▶ [Available data]
= = =

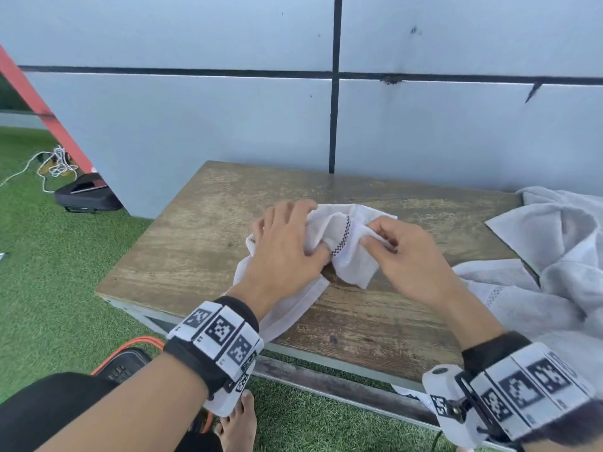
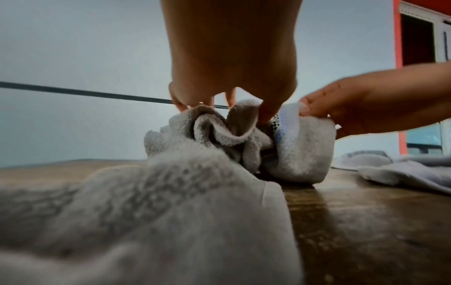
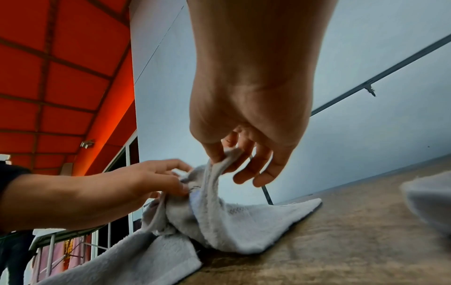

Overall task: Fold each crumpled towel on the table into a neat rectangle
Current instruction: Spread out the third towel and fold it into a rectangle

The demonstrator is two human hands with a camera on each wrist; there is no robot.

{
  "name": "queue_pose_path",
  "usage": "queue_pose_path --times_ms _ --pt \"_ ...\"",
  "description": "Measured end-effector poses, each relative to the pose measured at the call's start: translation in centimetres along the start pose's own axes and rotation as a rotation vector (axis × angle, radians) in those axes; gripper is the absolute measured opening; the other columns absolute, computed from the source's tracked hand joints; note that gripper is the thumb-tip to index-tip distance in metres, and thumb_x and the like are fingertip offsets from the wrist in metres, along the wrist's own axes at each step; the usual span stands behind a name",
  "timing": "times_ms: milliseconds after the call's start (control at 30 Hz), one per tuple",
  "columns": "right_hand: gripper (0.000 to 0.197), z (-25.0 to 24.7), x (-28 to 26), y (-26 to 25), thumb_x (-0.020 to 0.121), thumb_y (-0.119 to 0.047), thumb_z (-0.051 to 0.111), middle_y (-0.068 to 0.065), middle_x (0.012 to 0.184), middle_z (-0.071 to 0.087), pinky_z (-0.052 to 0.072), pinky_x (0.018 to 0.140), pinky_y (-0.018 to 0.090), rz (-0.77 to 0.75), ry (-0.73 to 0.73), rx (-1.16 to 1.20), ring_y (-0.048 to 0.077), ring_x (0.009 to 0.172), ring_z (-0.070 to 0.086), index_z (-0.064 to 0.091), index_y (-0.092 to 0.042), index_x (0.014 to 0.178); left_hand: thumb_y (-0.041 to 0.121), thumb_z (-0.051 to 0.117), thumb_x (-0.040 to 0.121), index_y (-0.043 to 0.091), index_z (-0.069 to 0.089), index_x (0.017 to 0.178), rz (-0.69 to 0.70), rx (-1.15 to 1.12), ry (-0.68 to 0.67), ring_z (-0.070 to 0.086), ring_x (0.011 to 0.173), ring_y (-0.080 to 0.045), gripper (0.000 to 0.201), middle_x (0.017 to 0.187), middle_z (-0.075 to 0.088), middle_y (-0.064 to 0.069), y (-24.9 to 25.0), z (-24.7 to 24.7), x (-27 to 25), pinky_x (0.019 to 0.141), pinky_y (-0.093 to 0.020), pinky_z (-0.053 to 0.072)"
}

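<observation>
A small white towel (image 1: pixel 350 261) with a black-and-white checked stripe lies crumpled in the middle of the wooden table (image 1: pixel 195 243). My left hand (image 1: pixel 287 246) grips a bunch of its folds (image 2: pixel 219 131), thumb pressed in beside the stripe. My right hand (image 1: pixel 401 246) pinches an edge of the same towel (image 3: pixel 219 192) between thumb and forefinger, with the other fingers (image 3: pixel 266 173) loose. One end of the towel (image 1: pixel 293 308) trails under my left wrist toward the table's front edge. A larger grey-white towel (image 1: pixel 554 256) lies crumpled on the table's right side.
A pale panelled wall (image 1: pixel 228 125) stands right behind the table. Green artificial turf (image 1: pixel 49 272) surrounds it, with a black case (image 1: pixel 86 197) and white cable (image 1: pixel 55 163) at the left. My bare foot (image 1: pixel 238 422) is below the front edge.
</observation>
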State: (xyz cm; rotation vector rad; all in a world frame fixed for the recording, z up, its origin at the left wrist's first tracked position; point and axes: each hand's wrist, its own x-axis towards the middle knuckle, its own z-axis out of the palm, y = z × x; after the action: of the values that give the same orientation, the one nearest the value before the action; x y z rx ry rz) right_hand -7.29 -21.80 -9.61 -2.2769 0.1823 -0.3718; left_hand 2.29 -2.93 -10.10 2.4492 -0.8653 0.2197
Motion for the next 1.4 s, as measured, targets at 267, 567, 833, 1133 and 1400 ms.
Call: queue_pose_path --times_ms 267,567,833,1133,1400 --pt "0.001 0.3 -0.4 -1.6 0.094 -0.03 0.068 -0.006 0.081 0.067 0.046 0.06 0.025 -0.076 -0.009 0.193 0.014 0.068 0.057 0.069 -0.029 0.095 0.036 0.06 0.095 0.019 0.061 0.085 0.26 -0.146 0.115 0.055 0.098 -0.014 0.019 0.084 0.061 0.01 1.3 0.1 -0.1 0.092 -0.038 0.031" --pt "0.034 0.5 -0.2 -1.4 0.099 -0.019 0.06 -0.012 0.055 0.04 0.031 0.05 0.017 -0.08 0.026 0.159 0.006 0.051 0.036 0.048 -0.024 0.068 0.031 0.069 0.088 0.024 0.064 0.108 0.21 -0.301 0.171 0.056 0.104 -0.013 0.022 0.107 0.06 0.011 2.3 -1.0 -0.2 0.092 -0.044 0.044" --pt "0.033 0.8 -0.1 -0.8 0.096 -0.022 0.065 -0.01 0.055 0.048 0.03 0.047 0.016 -0.103 0.003 0.011 0.008 0.048 0.043 0.051 -0.025 0.067 0.012 0.061 0.097 0.021 0.035 0.071 0.278 -0.256 0.389 0.037 0.07 -0.014 0.038 0.068 0.032 0.02 2.2 -1.5 0.2 0.066 -0.025 0.031" --pt "0.013 0.6 -0.1 -0.9 0.098 -0.027 0.061 -0.013 0.058 0.053 0.031 0.05 0.015 -0.153 0.084 -0.019 0.007 0.053 0.049 0.07 -0.03 0.089 0.032 0.067 0.091 0.026 0.067 0.123 0.33 -0.12 0.133 0.048 0.118 -0.018 0.032 0.127 0.056 0.006 0.5 -1.3 0.1 0.098 -0.035 0.037" --pt "0.025 0.5 -0.1 0.2 0.096 -0.034 0.06 -0.011 0.056 0.053 0.036 0.051 0.03 -0.065 0.066 -0.149 0.008 0.053 0.049 0.05 -0.04 0.074 0.021 0.058 0.096 0.02 0.065 0.091 0.232 -0.144 0.209 0.056 0.075 -0.011 0.009 0.078 0.063 0.013 -0.2 -1.2 1.0 0.083 -0.038 0.04"
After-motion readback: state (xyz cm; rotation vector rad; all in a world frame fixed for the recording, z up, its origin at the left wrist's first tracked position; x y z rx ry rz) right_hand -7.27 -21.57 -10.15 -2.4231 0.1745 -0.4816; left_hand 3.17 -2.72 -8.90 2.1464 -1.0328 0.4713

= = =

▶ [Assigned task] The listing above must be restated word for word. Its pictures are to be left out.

▶ [Result for this exercise]
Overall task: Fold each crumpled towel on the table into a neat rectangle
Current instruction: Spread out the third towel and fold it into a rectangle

The demonstrator is two human hands with a camera on each wrist; there is no robot.

{
  "name": "queue_pose_path",
  "usage": "queue_pose_path --times_ms _ --pt \"_ ...\"",
  "description": "Measured end-effector poses, each relative to the pose measured at the call's start: translation in centimetres along the start pose's own axes and rotation as a rotation vector (axis × angle, radians) in those axes; gripper is the absolute measured opening; the other columns absolute, computed from the source's tracked hand joints; note that gripper is the thumb-tip to index-tip distance in metres, and thumb_x and the like are fingertip offsets from the wrist in metres, along the wrist's own axes at each step; the usual span stands behind a name",
  "timing": "times_ms: milliseconds after the call's start (control at 30 Hz), one per tuple",
  "columns": "right_hand: gripper (0.000 to 0.197), z (-25.0 to 24.7), x (-28 to 26), y (-26 to 25), thumb_x (-0.020 to 0.121), thumb_y (-0.119 to 0.047), thumb_z (-0.051 to 0.111), middle_y (-0.068 to 0.065), middle_x (0.012 to 0.184), middle_z (-0.071 to 0.087), pinky_z (-0.052 to 0.072), pinky_x (0.018 to 0.140), pinky_y (-0.018 to 0.090), rz (-0.77 to 0.75), ry (-0.73 to 0.73), rx (-1.16 to 1.20), ring_y (-0.048 to 0.077), ring_x (0.009 to 0.172), ring_z (-0.070 to 0.086), index_z (-0.064 to 0.091), index_y (-0.092 to 0.042), index_x (0.014 to 0.178); left_hand: thumb_y (-0.041 to 0.121), thumb_z (-0.051 to 0.117), thumb_x (-0.040 to 0.121), index_y (-0.043 to 0.091), index_z (-0.069 to 0.089), index_x (0.017 to 0.178), rz (-0.69 to 0.70), rx (-1.15 to 1.12), ry (-0.68 to 0.67), ring_z (-0.070 to 0.086), ring_x (0.011 to 0.173), ring_y (-0.080 to 0.045), gripper (0.000 to 0.201), middle_x (0.017 to 0.187), middle_z (-0.075 to 0.088), middle_y (-0.064 to 0.069), y (-24.9 to 25.0), z (-24.7 to 24.7), x (-27 to 25), pinky_x (0.019 to 0.141), pinky_y (-0.093 to 0.020), pinky_z (-0.053 to 0.072)"
}

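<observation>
A small white towel (image 1: pixel 350 261) with a black-and-white checked stripe lies crumpled in the middle of the wooden table (image 1: pixel 195 243). My left hand (image 1: pixel 287 246) grips a bunch of its folds (image 2: pixel 219 131), thumb pressed in beside the stripe. My right hand (image 1: pixel 401 246) pinches an edge of the same towel (image 3: pixel 219 192) between thumb and forefinger, with the other fingers (image 3: pixel 266 173) loose. One end of the towel (image 1: pixel 293 308) trails under my left wrist toward the table's front edge. A larger grey-white towel (image 1: pixel 554 256) lies crumpled on the table's right side.
A pale panelled wall (image 1: pixel 228 125) stands right behind the table. Green artificial turf (image 1: pixel 49 272) surrounds it, with a black case (image 1: pixel 86 197) and white cable (image 1: pixel 55 163) at the left. My bare foot (image 1: pixel 238 422) is below the front edge.
</observation>
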State: (xyz cm; rotation vector rad; all in a world frame fixed for the recording, z up, its origin at the left wrist's first tracked position; point and axes: each hand's wrist, its own x-axis towards the middle knuckle, its own z-axis out of the palm, y = z × x; after the action: of the values that give the same orientation, the one nearest the value before the action; x y z rx ry rz) right_hand -7.29 -21.80 -9.61 -2.2769 0.1823 -0.3718; left_hand 2.29 -2.93 -10.10 2.4492 -0.8653 0.2197
Motion for the next 1.4 s, as measured, targets at 267, 567, 833, 1133 and 1400 ms.
Call: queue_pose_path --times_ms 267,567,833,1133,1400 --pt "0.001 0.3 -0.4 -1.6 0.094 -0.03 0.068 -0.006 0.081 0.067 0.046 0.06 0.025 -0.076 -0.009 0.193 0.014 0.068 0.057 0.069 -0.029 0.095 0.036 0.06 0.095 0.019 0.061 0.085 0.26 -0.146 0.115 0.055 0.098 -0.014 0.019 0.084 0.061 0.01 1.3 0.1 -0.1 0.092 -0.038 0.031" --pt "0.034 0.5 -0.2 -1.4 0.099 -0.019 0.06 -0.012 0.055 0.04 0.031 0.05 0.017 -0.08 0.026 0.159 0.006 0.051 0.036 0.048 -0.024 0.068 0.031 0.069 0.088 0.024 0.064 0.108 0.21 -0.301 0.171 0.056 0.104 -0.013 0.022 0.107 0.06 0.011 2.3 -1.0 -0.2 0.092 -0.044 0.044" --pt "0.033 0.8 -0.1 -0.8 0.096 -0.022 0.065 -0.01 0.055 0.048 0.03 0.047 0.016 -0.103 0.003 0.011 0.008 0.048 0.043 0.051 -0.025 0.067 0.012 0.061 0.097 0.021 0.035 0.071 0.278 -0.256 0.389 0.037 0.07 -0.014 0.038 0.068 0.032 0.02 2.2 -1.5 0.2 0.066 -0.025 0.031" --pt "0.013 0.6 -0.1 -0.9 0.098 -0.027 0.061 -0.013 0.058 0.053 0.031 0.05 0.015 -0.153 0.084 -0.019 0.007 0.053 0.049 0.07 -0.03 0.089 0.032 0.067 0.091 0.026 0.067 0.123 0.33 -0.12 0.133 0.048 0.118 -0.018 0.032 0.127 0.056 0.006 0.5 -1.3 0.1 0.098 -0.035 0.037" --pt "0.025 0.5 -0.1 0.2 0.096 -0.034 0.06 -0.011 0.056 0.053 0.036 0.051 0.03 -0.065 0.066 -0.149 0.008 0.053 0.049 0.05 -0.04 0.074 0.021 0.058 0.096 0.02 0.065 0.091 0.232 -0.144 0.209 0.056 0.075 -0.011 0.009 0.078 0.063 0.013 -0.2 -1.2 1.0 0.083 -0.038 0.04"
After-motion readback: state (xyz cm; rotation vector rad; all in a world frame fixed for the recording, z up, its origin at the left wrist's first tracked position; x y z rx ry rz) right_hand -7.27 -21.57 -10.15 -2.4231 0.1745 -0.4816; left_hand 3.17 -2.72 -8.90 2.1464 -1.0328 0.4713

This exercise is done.